Wednesday, February 2, 2011

Investing for income

For more than a decade, in many corners of Wall Street, income investors were considered out of touch. As tech stocks boomed and housing went through the roof, the idea of conservative, dividend-yielding stocks and old-fashioned annuities seemed like relics from another age. They were things Grandma put her money in, living off annuity checks and dividends from AT&T.

Turns out Grandma might have had it right after all.

Fast-forward to today, when a roiling stock market is making investors on Wall Street and Main Street queasy. Suddenly a stable portfolio that pays out decent income even in a flat market looks like a pretty attractive haven. In addition to dividend-producing investments and annuities, these assets include things like equity-income funds, real estate investment trusts, or firms structured as master limited partnerships.

Investment analysts note that dividend-paying stocks and funds are a potential sweet spot for long-term investors right now, since, dividend payers and growers should outperform as the cyclical bull market and expansion mature. Dividend stocks may face some short-term headwinds, though, since more conservative investments tend to lag in big market rallies.

Investing for income is especially savvy in an environment of sluggish economic growth. The economy grew 2.9% during 2010, a moderate pace widely considered disappointing for this stage in an economic recovery.

Even the most optimistic economists and politicians are predicting very slow growth, so doesn’t it make sense to get paid while you wait?

There’s nothing wrong with taking a 5-6% dividend and reinvesting it in your portfolio. And for retirees, of course, dividend income means they won’t have to liquidate their mutual funds just to have money to live.

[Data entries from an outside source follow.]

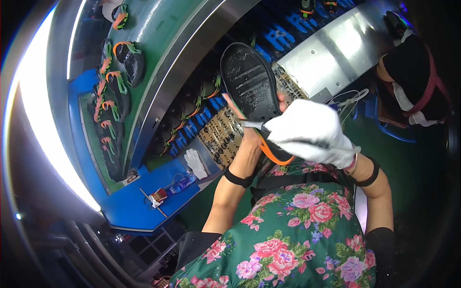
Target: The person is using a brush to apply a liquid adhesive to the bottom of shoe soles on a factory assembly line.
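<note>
A black shoe sole (245, 79) with a raised rim, cross ridges and pale smears is held up in front of my apron, its long end pointing away. An orange edge (273, 154) shows at its near end. My bare left hand (250, 137) grips it from beneath, with fingers showing along both sides. In a white glove, my right hand (309, 127) is closed round a tool with a flat grey, blade-like end (250, 124), which lies across the sole's near part. Whether the tool touches the sole I cannot tell. The glove hides the tool's handle.
Several black shoes with orange and green parts (129, 62) lie on a green surface at the left. Blue racks (278, 38) run behind the sole beside a metal plate (321, 53). A blue shelf (139, 211) bears a white glove (195, 163) and a bottle (183, 183). Another person (408, 72) is at the right.
</note>
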A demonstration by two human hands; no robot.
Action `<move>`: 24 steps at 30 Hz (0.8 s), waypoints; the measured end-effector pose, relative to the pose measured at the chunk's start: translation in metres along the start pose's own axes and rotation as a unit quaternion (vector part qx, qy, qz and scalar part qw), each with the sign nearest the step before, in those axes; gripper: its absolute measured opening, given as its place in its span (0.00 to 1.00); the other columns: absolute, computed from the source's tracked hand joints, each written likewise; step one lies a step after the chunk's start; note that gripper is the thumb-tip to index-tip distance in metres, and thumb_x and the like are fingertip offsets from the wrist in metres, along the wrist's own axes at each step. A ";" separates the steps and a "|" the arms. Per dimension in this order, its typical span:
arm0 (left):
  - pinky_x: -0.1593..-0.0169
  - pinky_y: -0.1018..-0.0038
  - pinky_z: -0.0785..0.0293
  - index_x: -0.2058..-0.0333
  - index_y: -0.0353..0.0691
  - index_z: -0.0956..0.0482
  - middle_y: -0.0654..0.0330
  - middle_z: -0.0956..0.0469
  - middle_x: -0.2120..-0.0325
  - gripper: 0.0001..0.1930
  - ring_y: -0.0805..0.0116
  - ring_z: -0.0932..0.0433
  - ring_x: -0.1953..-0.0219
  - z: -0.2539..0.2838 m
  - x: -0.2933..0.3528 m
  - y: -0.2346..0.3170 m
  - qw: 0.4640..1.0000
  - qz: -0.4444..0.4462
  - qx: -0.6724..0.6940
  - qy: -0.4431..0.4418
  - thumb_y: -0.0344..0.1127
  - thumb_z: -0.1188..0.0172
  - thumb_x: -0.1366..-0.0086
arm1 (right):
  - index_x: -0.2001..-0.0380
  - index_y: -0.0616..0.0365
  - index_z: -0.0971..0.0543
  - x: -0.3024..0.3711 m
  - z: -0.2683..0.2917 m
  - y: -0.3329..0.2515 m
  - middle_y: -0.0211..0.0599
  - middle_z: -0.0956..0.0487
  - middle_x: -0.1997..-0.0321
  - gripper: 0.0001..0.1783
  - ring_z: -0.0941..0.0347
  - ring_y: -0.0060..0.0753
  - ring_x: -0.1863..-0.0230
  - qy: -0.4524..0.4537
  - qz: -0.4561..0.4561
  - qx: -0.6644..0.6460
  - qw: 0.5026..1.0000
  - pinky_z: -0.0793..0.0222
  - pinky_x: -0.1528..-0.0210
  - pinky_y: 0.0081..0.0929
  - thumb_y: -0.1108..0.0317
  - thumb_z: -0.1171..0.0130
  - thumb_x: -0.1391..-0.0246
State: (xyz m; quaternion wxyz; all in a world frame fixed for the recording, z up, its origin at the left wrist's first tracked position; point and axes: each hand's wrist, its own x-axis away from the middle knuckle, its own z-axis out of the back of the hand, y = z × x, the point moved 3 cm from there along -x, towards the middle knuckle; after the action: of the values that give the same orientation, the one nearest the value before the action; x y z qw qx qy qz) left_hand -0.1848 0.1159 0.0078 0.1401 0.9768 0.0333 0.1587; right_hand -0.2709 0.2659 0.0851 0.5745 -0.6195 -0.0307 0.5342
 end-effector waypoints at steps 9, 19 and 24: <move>0.63 0.57 0.17 0.47 0.37 0.25 0.49 0.19 0.63 0.60 0.55 0.17 0.66 0.005 -0.006 0.009 0.998 -0.017 -0.040 0.045 0.93 0.68 0.49 | 0.58 0.59 0.13 0.015 -0.006 -0.001 0.40 0.13 0.55 0.16 0.17 0.41 0.60 -0.022 0.017 -0.011 1.000 0.21 0.61 0.33 0.76 0.31 0.53; 0.65 0.57 0.16 0.45 0.37 0.27 0.47 0.19 0.62 0.61 0.53 0.17 0.66 -0.010 -0.018 0.022 0.996 -0.079 -0.048 0.009 0.93 0.67 0.50 | 0.58 0.57 0.14 0.015 0.004 -0.003 0.40 0.14 0.58 0.16 0.18 0.41 0.62 -0.019 -0.026 -0.020 0.999 0.21 0.60 0.35 0.74 0.28 0.53; 0.64 0.56 0.16 0.43 0.37 0.27 0.46 0.19 0.61 0.62 0.52 0.16 0.64 -0.012 -0.024 0.031 0.992 -0.094 -0.082 -0.022 0.93 0.69 0.50 | 0.59 0.58 0.13 0.018 0.009 0.000 0.40 0.14 0.59 0.16 0.18 0.39 0.64 -0.003 -0.045 -0.008 0.999 0.22 0.60 0.33 0.76 0.29 0.54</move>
State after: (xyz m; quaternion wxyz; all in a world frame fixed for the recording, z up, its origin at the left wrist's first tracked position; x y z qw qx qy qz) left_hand -0.2109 0.0870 0.0197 0.2344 0.9579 0.1085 0.1256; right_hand -0.2693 0.2834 0.0756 0.5930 -0.6202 -0.0651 0.5094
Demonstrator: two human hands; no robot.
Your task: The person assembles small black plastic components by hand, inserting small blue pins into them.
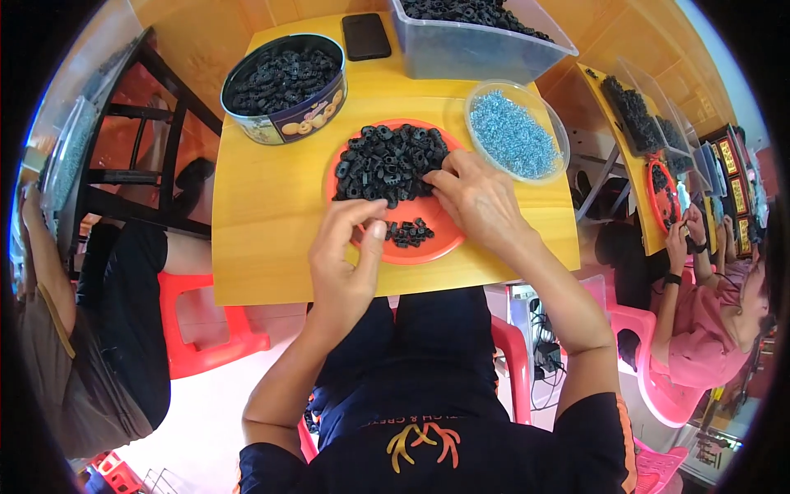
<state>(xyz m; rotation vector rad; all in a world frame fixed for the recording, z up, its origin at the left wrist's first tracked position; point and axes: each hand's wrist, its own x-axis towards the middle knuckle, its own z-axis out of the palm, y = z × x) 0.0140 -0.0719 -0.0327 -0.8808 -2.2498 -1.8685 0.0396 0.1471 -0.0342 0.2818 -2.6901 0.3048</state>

Investors are seeing the appeal: Equity-income funds took in $18.4 billion during the last three months of 2010. And performance data suggests they’re on to something. Reports show that since 1972, companies that initiated and increased their dividends outpaced their non-paying brethren in total returns (including reinvested dividends) by a robust 8% a year.

Of course, investing for income comes with its own caveats. Don’t automatically load up on the highest-yielding stocks you can find, for one. That may be an indicator that a company is in dire straits, and has had to crank up dividends to attract investors. Instead, look to combine a healthy yield with strong long-term financial prospects.

Also, keep in mind that a company’s yield isn’t written in stone. During the worst of the financial meltdown, year-over-year dividend growth was the worst since 1939. Of course companies don’t like to cut their dividends, since it’s a sign of financial trouble and upsets millions of income-oriented investors. But when survival is at stake, dividends can, and do, get chopped.